- Born: 1967 (age 58–59) Ilase-Ijesa, Osun State, Nigeria
- Citizenship: Nigerian
- Occupations: Creative writer, journalist and critic
- Awards: John La Rose Memorial Short Story Competition (2008)

= Molara Wood =

Nigerian writer, journalist and critic (born 1967)

Molara Wood (born 1967) is a Nigerian creative writer, journalist and critic. She has been described as "one of the renowned voices in the Arts in Nigeria". Her short stories, flash fiction, poetry and essays have appeared in numerous publications. These include African Literature Today, Chimurenga, Farafina Magazine, Sentinel Poetry, DrumVoices Revue, Sable LitMag, Eclectica Magazine, The New Gong Book of New Nigerian Short Stories (ed. Adewale Maja-Pearce, 2007), and One World: A Global Anthology of Short Stories (ed. Chris Brazier; New Internationalist, 2009). She currently lives in Lagos.

==Background==
Born in Ilase-Ijesa, Osun State, Nigeria, Molara Wood has lived what she describes as "a fairly nomadic life", encompassing two decades in Britain, where she had initially gone to study ("Three or four years max, was the plan. But life happens. You don't see the years rolling into each other, then you wake up one day, and you've been in England for 20 years"). In a 2015 interview with Oyebade Dosunmu for Aké Review, Wood elaborated: "Even long before my UK days, I had lived in Northern and South-Western Nigeria as well as Los Angeles—all by the age of eleven or twelve. There is a sense in which you're always out of time, out of place—and the years in Britain merely compounded that. The feeling doesn't go away with return to Nigeria, it merely transmute, as people remark about me coming across as someone from 'away', even when I'm trying to blend in. I am therefore pretty sensitive to the permutations of dislocation and re-integration. London served as a window into the world of Nigerian immigrants, revealing the realities of their experiences."
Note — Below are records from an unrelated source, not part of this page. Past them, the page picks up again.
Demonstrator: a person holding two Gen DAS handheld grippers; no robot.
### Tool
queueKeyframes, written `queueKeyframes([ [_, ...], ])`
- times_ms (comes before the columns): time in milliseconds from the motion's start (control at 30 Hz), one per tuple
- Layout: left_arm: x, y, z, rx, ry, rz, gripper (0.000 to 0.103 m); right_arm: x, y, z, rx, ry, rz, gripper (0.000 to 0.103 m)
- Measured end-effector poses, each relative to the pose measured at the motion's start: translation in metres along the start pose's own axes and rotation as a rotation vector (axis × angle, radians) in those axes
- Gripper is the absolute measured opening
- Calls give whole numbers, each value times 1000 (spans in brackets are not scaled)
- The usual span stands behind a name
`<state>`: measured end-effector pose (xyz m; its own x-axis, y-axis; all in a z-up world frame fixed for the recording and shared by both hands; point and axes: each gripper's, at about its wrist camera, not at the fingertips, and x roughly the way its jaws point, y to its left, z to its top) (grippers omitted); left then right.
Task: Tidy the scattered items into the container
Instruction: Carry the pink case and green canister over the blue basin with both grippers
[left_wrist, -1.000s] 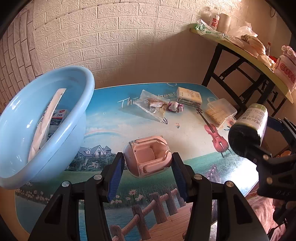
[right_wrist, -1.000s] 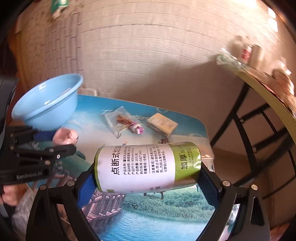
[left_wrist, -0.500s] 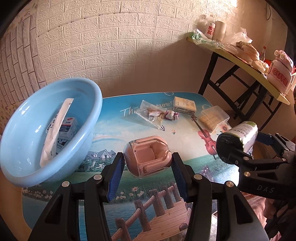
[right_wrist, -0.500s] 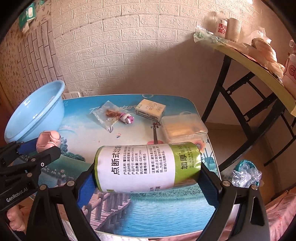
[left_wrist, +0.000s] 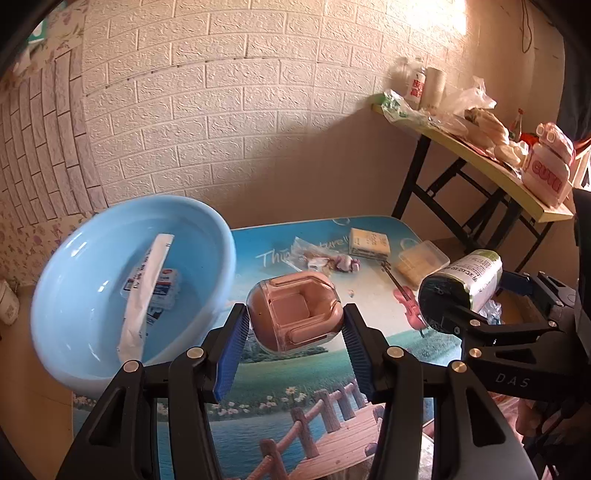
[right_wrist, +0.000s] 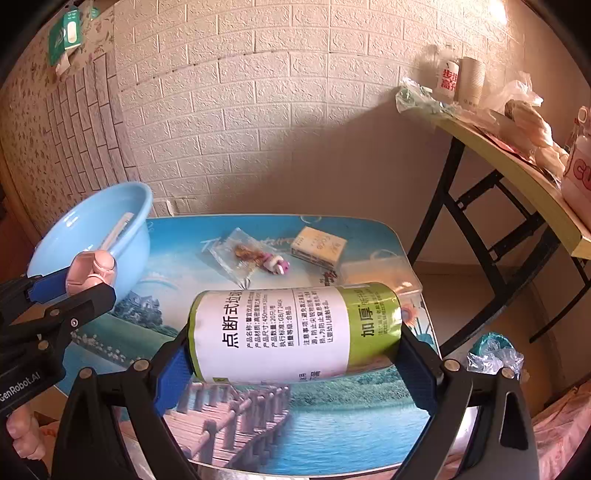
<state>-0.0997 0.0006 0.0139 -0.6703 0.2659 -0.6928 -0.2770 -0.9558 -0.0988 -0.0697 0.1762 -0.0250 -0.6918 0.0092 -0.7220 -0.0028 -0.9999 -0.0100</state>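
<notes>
Here the counter (left_wrist: 258, 435), with its printed landscape picture, is carrying everything, and the blue basin (left_wrist: 92, 362) is sitting at its left end, tilted toward the cameras; I judge that it is the container for the tidying. Inside it a white packet (left_wrist: 146, 291) and a small printed pack (left_wrist: 164, 291) are already lying. The right gripper (right_wrist: 295, 354) is holding a roll of bags (right_wrist: 291, 332) crosswise, its jaws closed on the two flat ends, so the roll cannot be rolling out. The left gripper (left_wrist: 293, 343) is gripping a pink case (left_wrist: 293, 312) by its two sides, above the counter and just beside the basin's rim, which probably means this piece is going in first. Both things are hanging in the air, not yet over the basin. On the far part of the counter a yellow box (right_wrist: 319, 246), a clear lidded box (right_wrist: 373, 269), a clear sachet (right_wrist: 240, 256) and a small pink-white item (right_wrist: 275, 266) are waiting. Between the pink case and the basin nothing is standing; only the two grippers, near each other, could be bumping together.
</notes>
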Motion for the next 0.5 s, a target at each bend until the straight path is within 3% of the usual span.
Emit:
queueKeyframes([
  [233,-12,29,7,-42,-41,29,50,-9,30,24,-42,-52,38,96],
  [500,-25,75,13,-89,-75,111,50,-6,80,53,-93,-103,117,96],
])
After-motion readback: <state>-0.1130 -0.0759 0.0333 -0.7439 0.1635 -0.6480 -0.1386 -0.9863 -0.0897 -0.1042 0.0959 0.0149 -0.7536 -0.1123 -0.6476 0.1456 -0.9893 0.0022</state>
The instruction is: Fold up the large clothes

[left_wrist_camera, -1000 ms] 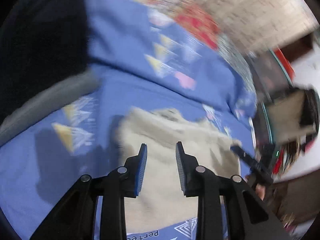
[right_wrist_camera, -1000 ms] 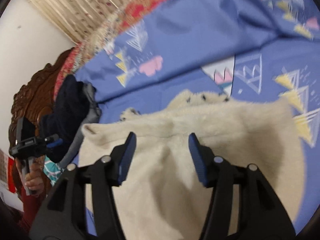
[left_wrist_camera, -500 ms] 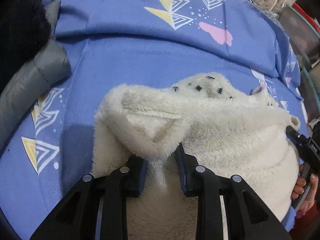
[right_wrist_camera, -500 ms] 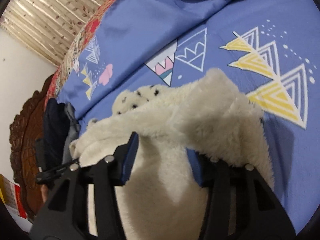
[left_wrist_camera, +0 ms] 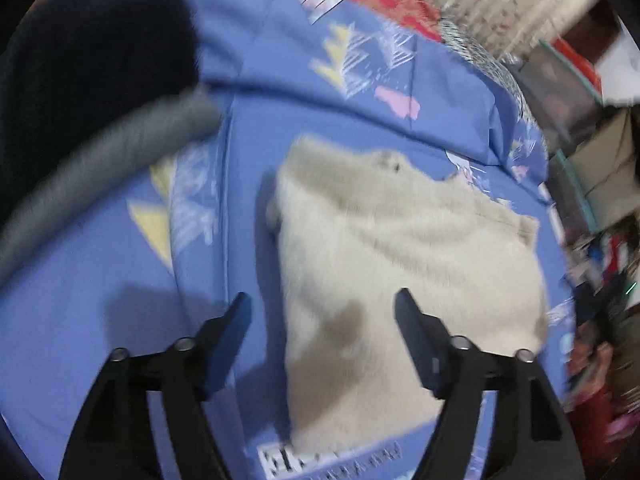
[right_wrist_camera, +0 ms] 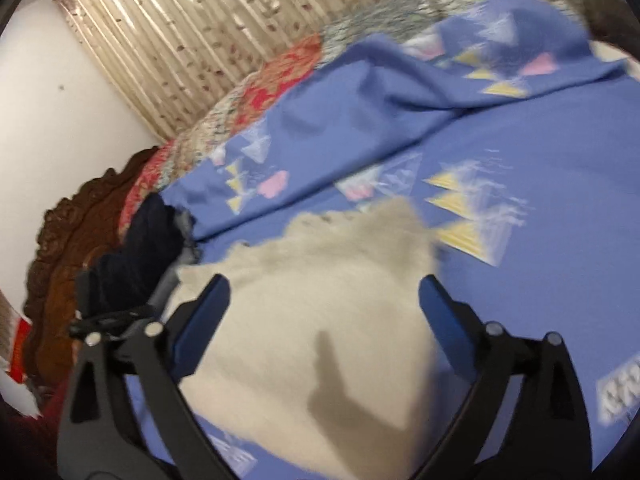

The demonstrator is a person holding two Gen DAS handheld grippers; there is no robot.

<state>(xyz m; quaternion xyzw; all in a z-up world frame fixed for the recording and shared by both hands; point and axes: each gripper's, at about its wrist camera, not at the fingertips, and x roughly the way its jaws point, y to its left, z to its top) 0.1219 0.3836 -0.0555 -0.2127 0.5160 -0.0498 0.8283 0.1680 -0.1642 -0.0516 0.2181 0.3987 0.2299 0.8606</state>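
Both tongs spread, holding nothing.
We see left tongs (left_wrist_camera: 322, 306) and right tongs (right_wrist_camera: 324, 290) above cream fleece garment (left_wrist_camera: 400, 264) folded on blue bedsheet (right_wrist_camera: 540, 152).

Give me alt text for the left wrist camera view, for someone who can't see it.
The open left gripper hovers above a folded cream fleece garment lying on a blue patterned bedsheet. Dark clothing and a grey garment sit at upper left; the picture is motion-blurred.
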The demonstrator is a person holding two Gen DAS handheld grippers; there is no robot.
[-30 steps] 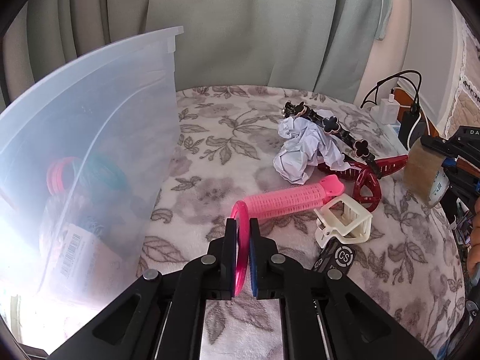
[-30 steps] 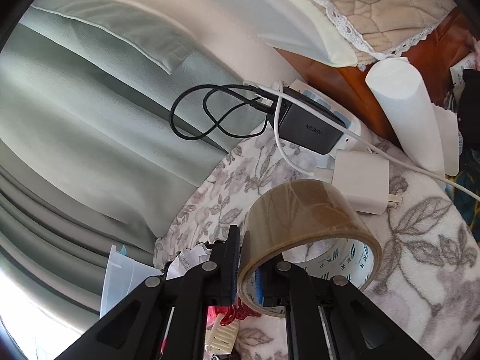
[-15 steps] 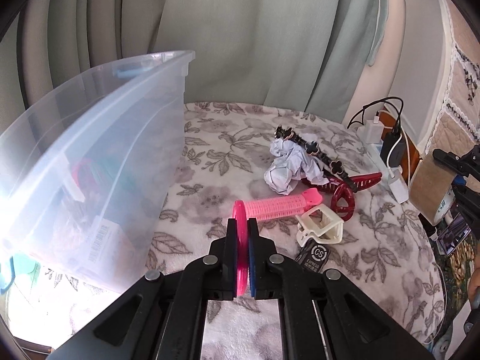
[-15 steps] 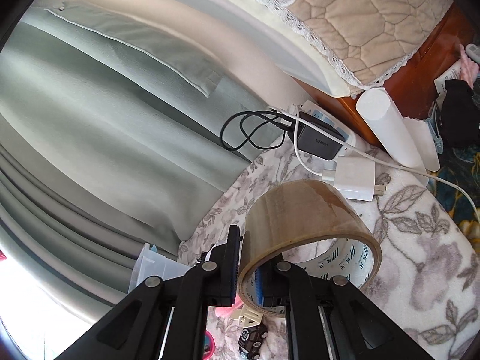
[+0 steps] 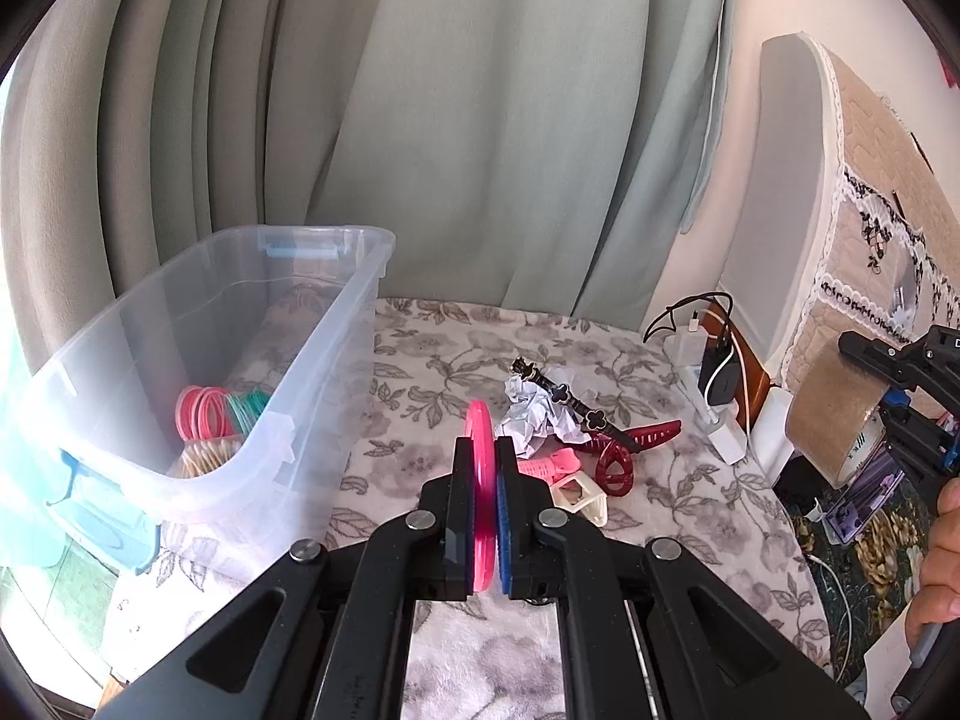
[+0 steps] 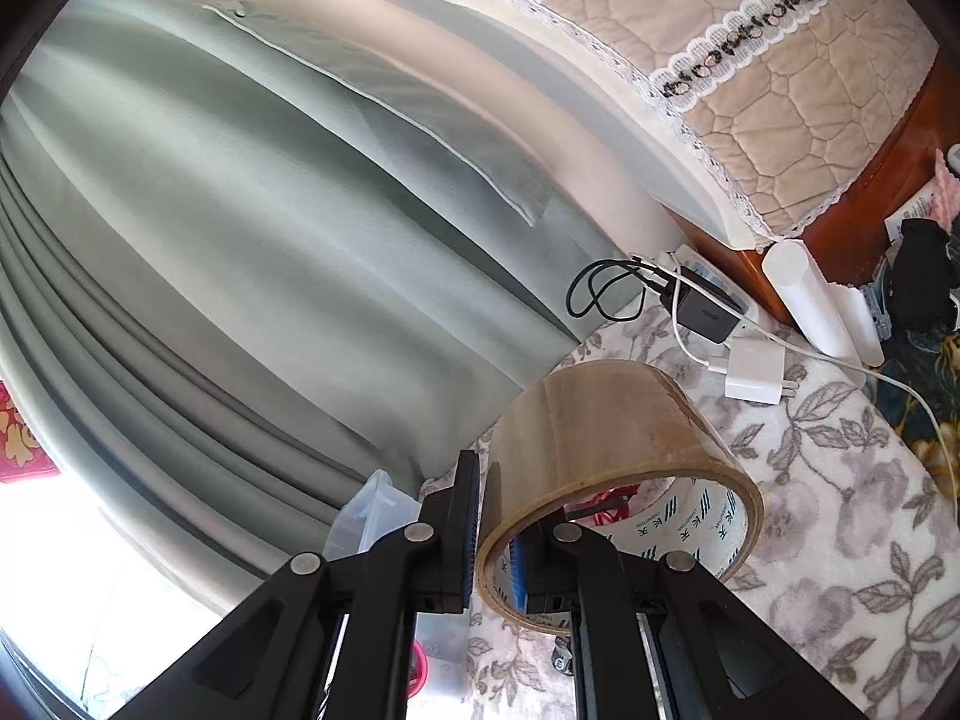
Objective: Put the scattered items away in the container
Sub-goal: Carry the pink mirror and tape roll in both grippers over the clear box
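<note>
My left gripper [image 5: 485,456] is shut on a pink ring [image 5: 479,432], held up above the floral tablecloth [image 5: 456,348]. The clear plastic container [image 5: 366,294] stands to its left, with pink and green rings [image 5: 210,414] inside. Ahead on the cloth lie crumpled white paper [image 5: 531,420], a black clover hair band [image 5: 564,396], a dark red claw clip [image 5: 618,468], a pink hair roller [image 5: 555,463] and a cream claw clip [image 5: 579,495]. My right gripper [image 6: 495,498] is shut on the wall of a brown tape roll [image 6: 600,420], raised at the right, where the left wrist view shows the tape roll [image 5: 831,420] too.
Green curtains [image 5: 480,120] hang behind the table. A black charger [image 6: 702,312], a white adapter [image 6: 753,375] and cables lie at the table's far right edge beside a white cylinder [image 6: 807,300]. A quilted cover [image 6: 780,60] drapes the furniture. A hand [image 5: 942,552] shows at the right.
Both grippers have risen. The left lifted the pink ring off the cloth, away from the roller, and now looks down into the container. The right carried the tape roll higher.
</note>
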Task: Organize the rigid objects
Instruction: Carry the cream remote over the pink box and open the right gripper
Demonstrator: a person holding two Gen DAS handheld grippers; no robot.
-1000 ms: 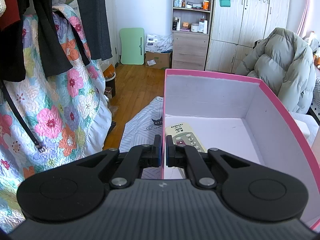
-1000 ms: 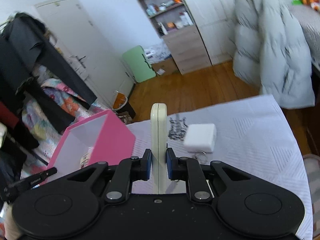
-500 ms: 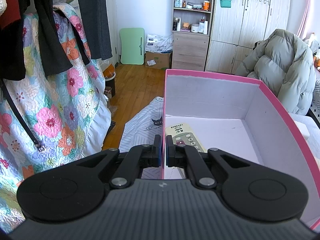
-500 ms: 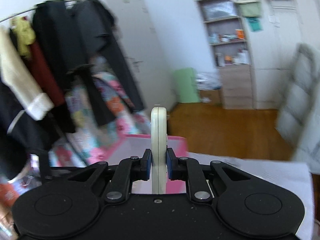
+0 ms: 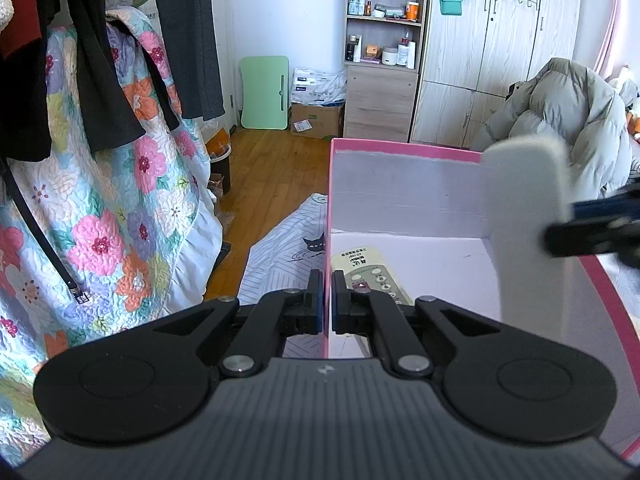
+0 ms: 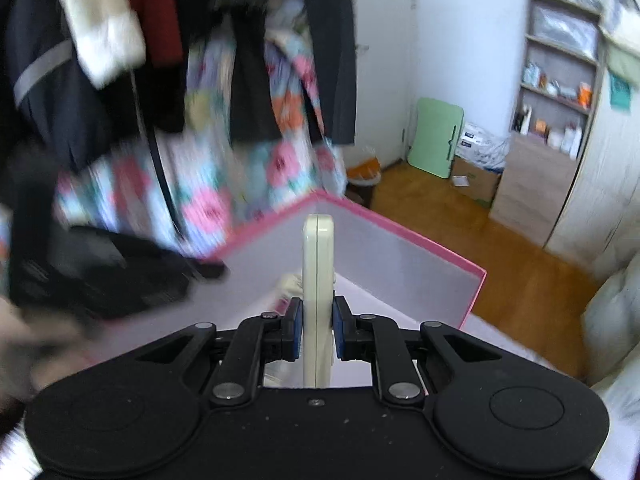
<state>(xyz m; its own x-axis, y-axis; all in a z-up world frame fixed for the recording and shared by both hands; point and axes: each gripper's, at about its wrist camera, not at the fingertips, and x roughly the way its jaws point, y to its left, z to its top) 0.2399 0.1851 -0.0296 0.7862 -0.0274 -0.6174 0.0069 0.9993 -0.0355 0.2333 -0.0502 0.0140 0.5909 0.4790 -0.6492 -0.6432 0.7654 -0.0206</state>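
Swinging across from the open bedspread, the right gripper point(image 6: 316, 330) now carries its slim cream-white flat plastic device point(image 6: 318, 280) over the pink cardboard box with the pale lilac inside point(image 5: 400, 200), where a second ago that device was held above the striped white bedcover beside a white charger block. Its blue pads pinch the device edge-on by its flat sides, so the piece stands upright at the centre of the right wrist view, above the box's far corner. That puts the task close to a drop: the device seems ready to go down into the box. The left gripper point(image 5: 326, 300) has not shifted; its jaws are pressed together on the box's near pink wall, lower centre of the left wrist view, apparently steadying it. Only the left wrist view shows the cream remote control with round buttons point(image 5: 370, 274) lying on the box floor, and the device's broad face arriving blurred at the right edge with the dark right fingers point(image 5: 592, 224) behind it. Only the right wrist view shows the grip itself; its left half is too smeared to read.
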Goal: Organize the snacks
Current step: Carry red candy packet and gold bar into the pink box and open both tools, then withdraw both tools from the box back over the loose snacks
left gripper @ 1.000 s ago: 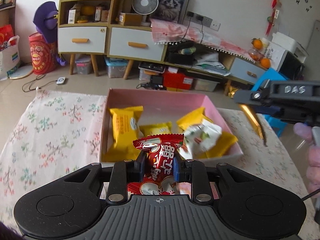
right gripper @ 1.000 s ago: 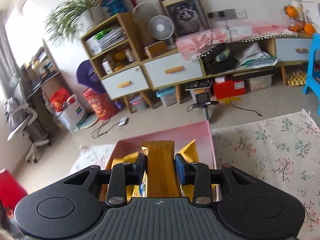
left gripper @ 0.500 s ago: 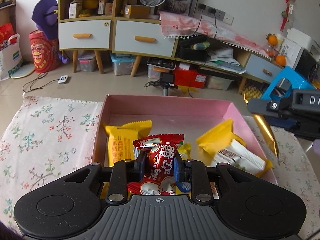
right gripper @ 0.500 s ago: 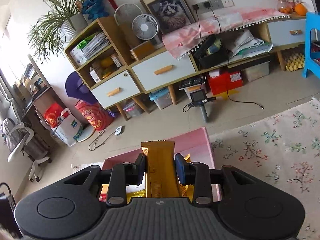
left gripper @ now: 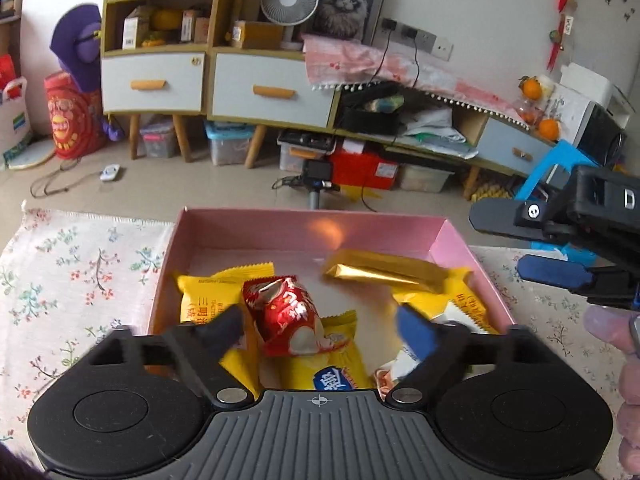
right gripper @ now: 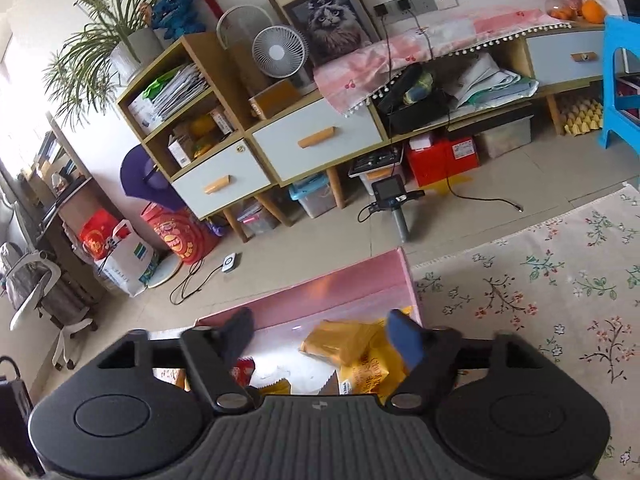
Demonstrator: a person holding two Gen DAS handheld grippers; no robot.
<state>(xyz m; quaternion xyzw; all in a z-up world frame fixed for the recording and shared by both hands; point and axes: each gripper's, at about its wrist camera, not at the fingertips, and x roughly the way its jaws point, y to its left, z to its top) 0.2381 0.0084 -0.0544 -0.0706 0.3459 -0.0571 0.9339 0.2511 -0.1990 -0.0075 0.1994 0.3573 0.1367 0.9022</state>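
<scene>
The left hand-held gripper (left gripper: 320, 330) is held over the near part of a pink box (left gripper: 312, 227); its jaws have just been opening and now stand wide apart. A red snack packet (left gripper: 282, 314) is seen between the fingers (left gripper: 226, 330) but is not pressed by either pad; it lies tilted on yellow snack packets (left gripper: 208, 298) inside the box. A gold bar packet (left gripper: 384, 272) lies across the far right part of the box, partly on another yellow packet, touched by neither gripper.

The right hand-held gripper (right gripper: 324, 334) is held over the right end of the same box, jaws just opened and spread apart, nothing clamped. In the right wrist view the gold bar packet (right gripper: 340, 340) is seen below and between its fingers (right gripper: 406, 336), blurred. From the left wrist view the right hand-held gripper (left gripper: 556, 252) is seen at the right edge of the box, above the desk, with fingers of a hand (left gripper: 612, 326) beside it.

The box stands at the far edge of the desk, which is covered by a floral cloth (left gripper: 72, 272). Whether the red packet has fully settled cannot be told.
</scene>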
In 2007, her fiction was highly commended in the Commonwealth Broadcasting Association's Short Story Competition. In 2008, Wood won the inaugural John La Rose Memorial Short Story Competition. Since returning to Nigeria, she has been Arts and Culture Editor of Next newspaper (which ceased publication in 2011), and currently writes an Arts column for The Guardian in Lagos, where she is now based. During her time at Next, she was the editor for Teju Cole´s Letters to a young Writer series. She is also a blogger.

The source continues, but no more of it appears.